▶ **What you need to do**
Please make an exact copy of the listing, without the pictures.

◆ ◆ ◆

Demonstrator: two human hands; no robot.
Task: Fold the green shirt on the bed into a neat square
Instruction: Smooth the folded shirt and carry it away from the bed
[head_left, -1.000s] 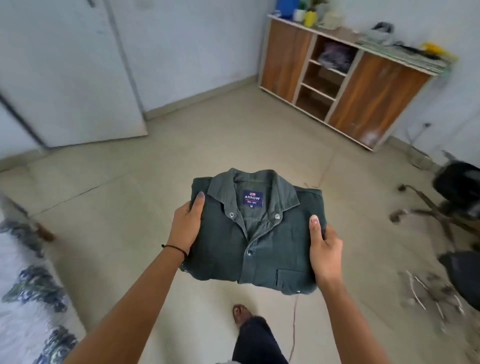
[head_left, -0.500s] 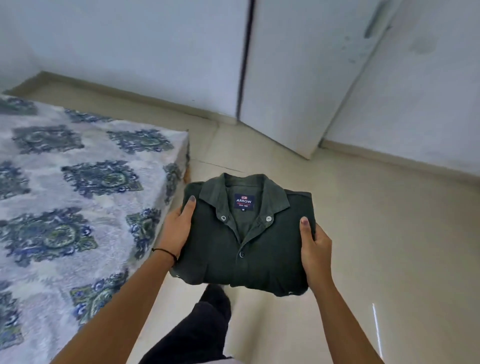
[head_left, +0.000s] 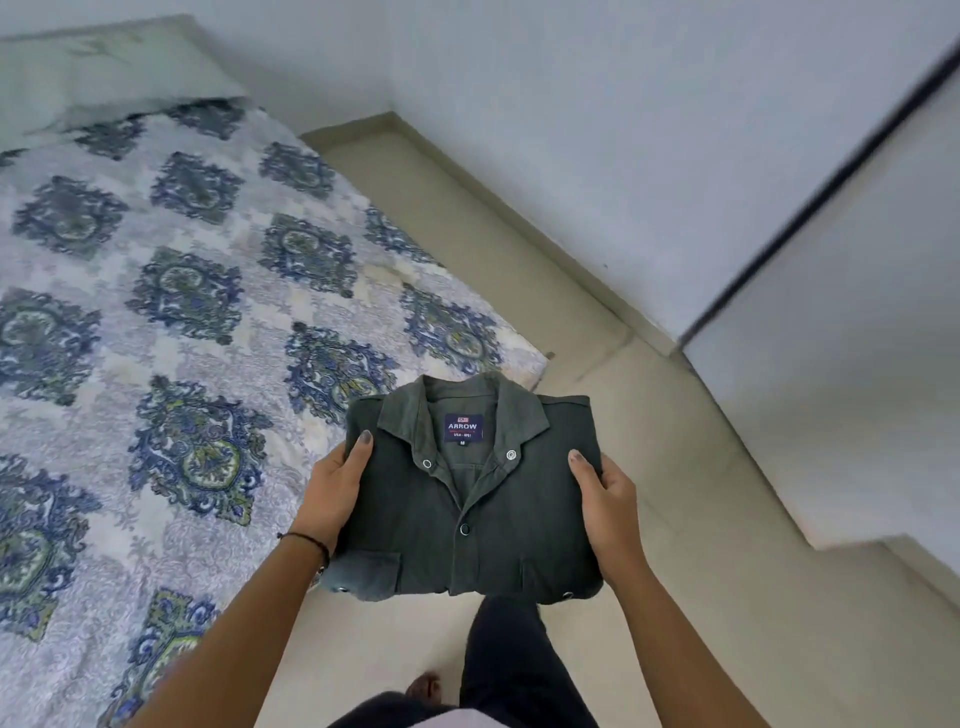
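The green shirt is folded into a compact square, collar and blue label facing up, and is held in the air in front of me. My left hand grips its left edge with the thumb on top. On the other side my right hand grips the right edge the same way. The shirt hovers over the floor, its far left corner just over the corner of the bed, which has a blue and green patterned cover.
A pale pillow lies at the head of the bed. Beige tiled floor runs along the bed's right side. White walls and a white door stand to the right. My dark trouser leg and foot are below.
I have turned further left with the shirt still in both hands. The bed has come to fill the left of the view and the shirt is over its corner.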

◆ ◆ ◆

▶ **Exercise answer**
Demonstrator: two human hands; no robot.
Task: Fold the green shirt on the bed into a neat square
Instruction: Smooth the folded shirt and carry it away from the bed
[head_left, -1.000s] 
[head_left, -0.500s] 
[head_left, +0.000s] 
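The green shirt is folded into a compact square, collar and blue label facing up, and is held in the air in front of me. My left hand grips its left edge with the thumb on top. On the other side my right hand grips the right edge the same way. The shirt hovers over the floor, its far left corner just over the corner of the bed, which has a blue and green patterned cover.
A pale pillow lies at the head of the bed. Beige tiled floor runs along the bed's right side. White walls and a white door stand to the right. My dark trouser leg and foot are below.
I have turned further left with the shirt still in both hands. The bed has come to fill the left of the view and the shirt is over its corner.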

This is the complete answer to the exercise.